— TASK TO COMPLETE —
Report every line of the material that contains the string "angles".

------------------------------------------------------------------------

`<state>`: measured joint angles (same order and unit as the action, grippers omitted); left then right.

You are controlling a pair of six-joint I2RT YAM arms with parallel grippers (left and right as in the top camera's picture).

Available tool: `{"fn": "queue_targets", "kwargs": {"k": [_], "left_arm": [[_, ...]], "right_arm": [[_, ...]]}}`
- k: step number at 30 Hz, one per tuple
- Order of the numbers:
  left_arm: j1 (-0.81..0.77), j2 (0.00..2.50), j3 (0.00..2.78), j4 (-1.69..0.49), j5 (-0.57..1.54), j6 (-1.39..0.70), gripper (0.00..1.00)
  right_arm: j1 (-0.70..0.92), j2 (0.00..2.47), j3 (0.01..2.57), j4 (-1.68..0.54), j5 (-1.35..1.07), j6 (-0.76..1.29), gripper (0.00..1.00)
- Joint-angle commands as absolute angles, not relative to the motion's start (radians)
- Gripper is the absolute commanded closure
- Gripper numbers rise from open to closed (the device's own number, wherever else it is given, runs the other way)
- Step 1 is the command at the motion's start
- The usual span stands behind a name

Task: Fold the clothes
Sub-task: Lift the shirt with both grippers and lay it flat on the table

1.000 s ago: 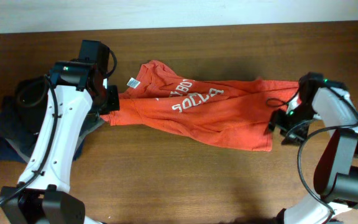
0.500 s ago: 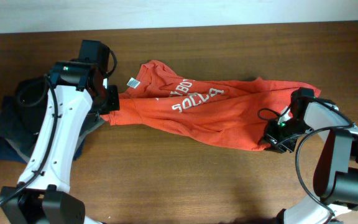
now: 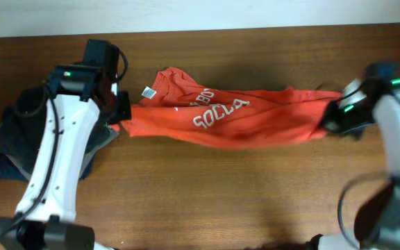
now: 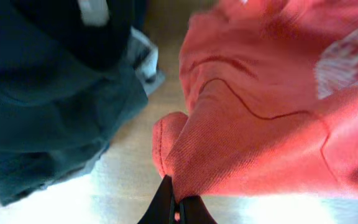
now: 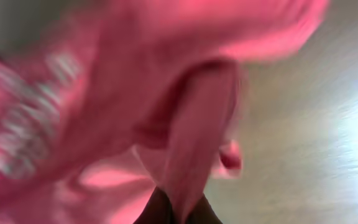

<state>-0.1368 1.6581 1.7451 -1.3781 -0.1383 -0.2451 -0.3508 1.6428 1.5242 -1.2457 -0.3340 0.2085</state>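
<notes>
The clothes, a red-orange T-shirt (image 3: 228, 119) with white lettering and a white neck tag, stretch across the table's middle between both arms. My left gripper (image 3: 120, 123) is shut on the shirt's left end; in the left wrist view its gripper (image 4: 178, 208) pinches a ridge of the red-orange fabric (image 4: 260, 137). My right gripper (image 3: 330, 119) is shut on the shirt's right end and holds it lifted off the table. The right wrist view is blurred: its gripper (image 5: 178, 214) clamps a fold of the shirt (image 5: 197, 143).
A pile of dark garments (image 3: 16, 135), black, navy and grey, lies at the left edge under my left arm, also seen as a dark teal heap (image 4: 48, 93) in the left wrist view. The brown wooden table (image 3: 207, 201) extends toward the front.
My right gripper came in onto the shirt's lower right corner, shut on it, then rose and pulled right, drawing the shirt taut. The left arm shifted slightly, its grip unchanged.
</notes>
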Motion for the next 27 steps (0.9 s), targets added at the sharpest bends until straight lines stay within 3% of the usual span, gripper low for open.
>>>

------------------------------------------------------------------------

— WRITTEN REPLY —
`<state>`: measured joint angles (same order and unit as the action, grippers omitted); left then right.
- Joint-angle commands as absolute angles, not relative to the motion's start (radians)

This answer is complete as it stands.